TASK INSTRUCTIONS: Only an exact, line-for-line copy of the data will serve as the answer.

SOURCE DATA:
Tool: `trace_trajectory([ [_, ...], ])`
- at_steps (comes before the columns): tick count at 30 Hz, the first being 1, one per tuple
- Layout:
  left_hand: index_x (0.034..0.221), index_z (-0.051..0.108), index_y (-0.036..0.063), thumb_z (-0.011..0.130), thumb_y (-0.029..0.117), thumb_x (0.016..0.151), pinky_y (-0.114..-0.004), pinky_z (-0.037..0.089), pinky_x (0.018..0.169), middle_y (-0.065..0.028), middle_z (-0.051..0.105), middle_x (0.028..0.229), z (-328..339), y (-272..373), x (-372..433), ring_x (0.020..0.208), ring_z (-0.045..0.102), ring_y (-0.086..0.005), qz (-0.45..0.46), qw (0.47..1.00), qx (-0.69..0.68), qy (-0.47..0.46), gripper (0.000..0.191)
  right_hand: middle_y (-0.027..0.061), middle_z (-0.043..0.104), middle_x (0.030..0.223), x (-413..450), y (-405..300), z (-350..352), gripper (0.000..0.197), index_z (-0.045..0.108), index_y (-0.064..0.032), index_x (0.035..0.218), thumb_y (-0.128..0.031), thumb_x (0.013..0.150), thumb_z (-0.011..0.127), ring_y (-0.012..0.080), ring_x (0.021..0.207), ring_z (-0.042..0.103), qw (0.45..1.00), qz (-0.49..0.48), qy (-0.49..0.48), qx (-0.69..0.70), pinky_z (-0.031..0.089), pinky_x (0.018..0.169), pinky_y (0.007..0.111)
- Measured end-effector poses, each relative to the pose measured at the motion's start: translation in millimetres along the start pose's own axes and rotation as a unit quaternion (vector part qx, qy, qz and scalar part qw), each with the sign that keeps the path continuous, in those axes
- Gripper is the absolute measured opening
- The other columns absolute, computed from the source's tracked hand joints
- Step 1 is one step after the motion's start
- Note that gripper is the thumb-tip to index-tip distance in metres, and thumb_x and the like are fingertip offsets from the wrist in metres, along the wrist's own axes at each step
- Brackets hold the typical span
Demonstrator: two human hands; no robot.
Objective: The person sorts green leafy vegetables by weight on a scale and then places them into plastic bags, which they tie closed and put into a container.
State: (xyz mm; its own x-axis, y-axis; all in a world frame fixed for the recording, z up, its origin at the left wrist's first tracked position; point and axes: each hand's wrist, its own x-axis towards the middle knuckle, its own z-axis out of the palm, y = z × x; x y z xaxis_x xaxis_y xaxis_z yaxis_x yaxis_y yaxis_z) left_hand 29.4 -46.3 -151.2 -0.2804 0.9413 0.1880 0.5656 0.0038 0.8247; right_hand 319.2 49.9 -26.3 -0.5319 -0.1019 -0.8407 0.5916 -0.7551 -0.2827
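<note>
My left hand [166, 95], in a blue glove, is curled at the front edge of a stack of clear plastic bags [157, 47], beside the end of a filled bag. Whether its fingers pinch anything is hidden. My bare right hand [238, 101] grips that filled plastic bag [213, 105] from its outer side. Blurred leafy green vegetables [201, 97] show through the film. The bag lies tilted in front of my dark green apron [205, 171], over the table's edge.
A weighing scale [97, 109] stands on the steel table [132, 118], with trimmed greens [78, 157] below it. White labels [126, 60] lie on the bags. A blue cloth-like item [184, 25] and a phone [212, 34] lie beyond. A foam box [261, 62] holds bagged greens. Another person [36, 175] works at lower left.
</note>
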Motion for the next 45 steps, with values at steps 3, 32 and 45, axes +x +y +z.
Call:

ANSWER TO THE PROBLEM:
Tool: `trace_trajectory([ [_, ...], ])`
- at_steps (comes before the columns): tick count at 30 Hz, the first being 1, one per tuple
- Layout:
  left_hand: index_x (0.034..0.221), index_z (-0.051..0.108), index_y (-0.036..0.063), thumb_z (-0.011..0.130), thumb_y (-0.029..0.117), thumb_x (0.016..0.151), pinky_y (-0.114..-0.004), pinky_z (-0.037..0.089), pinky_x (0.018..0.169), middle_y (-0.065..0.028), middle_z (-0.051..0.105), middle_x (0.028..0.229), z (-328..339), y (-272..373), x (-372..433), ring_x (0.020..0.208), ring_z (-0.045..0.102), ring_y (-0.086..0.005), qz (-0.45..0.46), qw (0.47..1.00), qx (-0.69..0.68), qy (-0.47..0.46), gripper (0.000..0.191)
  right_hand: middle_y (-0.027..0.061), middle_z (-0.043..0.104), middle_x (0.030..0.223), x (-413..450), y (-405..300), z (-350..352), gripper (0.000..0.197), index_z (-0.045..0.108), index_y (-0.064..0.032), index_x (0.035..0.218), thumb_y (-0.128..0.031), thumb_x (0.013..0.150), thumb_z (-0.011..0.127), ring_y (-0.012..0.080), ring_x (0.021..0.207), ring_z (-0.042..0.103), qw (0.45..1.00), qz (-0.49..0.48), qy (-0.49..0.48), qx (-0.69..0.70), pinky_z (-0.031..0.089), pinky_x (0.018..0.169), pinky_y (0.007..0.111)
- Measured end-effector poses, each relative to the pose measured at the motion's start: translation in millimetres along the start pose's own axes and rotation as a unit quaternion (vector part qx, qy, qz and scalar part qw), each with the sign that keeps the path continuous, in those axes
- Gripper is the absolute measured opening
- The other columns absolute, computed from the source's tracked hand joints
- Step 1 is one step after the motion's start
- Note that gripper is the thumb-tip to index-tip distance in metres, and thumb_x and the like are fingertip offsets from the wrist in metres, along the wrist's own axes at each step
- Brackets hold the typical span
Demonstrator: two human hands; no robot.
Objective: The person sorts green leafy vegetables by weight on a scale and then places them into plastic bags, which they tie closed and put into a container.
State: (xyz mm; its own x-axis, y-axis; all in a world frame fixed for the recording, z up, its origin at the left wrist's first tracked position; point and axes: each hand's wrist, its own x-axis towards the middle knuckle, its own z-axis out of the palm, y = z × x; x y z xaxis_x xaxis_y xaxis_z yaxis_x yaxis_y yaxis_z) left_hand 29.4 -46.3 -151.2 -0.2804 0.9413 0.1880 0.5656 0.0038 0.8247; right_hand 319.2 49.9 -26.3 -0.5319 -0.1019 -0.8407 0.5916 -0.7551 -0.2827
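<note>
My left hand [166, 95], in a blue glove, is curled at the front edge of a stack of clear plastic bags [157, 47], beside the end of a filled bag. Whether its fingers pinch anything is hidden. My bare right hand [238, 101] grips that filled plastic bag [213, 105] from its outer side. Blurred leafy green vegetables [201, 97] show through the film. The bag lies tilted in front of my dark green apron [205, 171], over the table's edge.
A weighing scale [97, 109] stands on the steel table [132, 118], with trimmed greens [78, 157] below it. White labels [126, 60] lie on the bags. A blue cloth-like item [184, 25] and a phone [212, 34] lie beyond. A foam box [261, 62] holds bagged greens. Another person [36, 175] works at lower left.
</note>
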Motion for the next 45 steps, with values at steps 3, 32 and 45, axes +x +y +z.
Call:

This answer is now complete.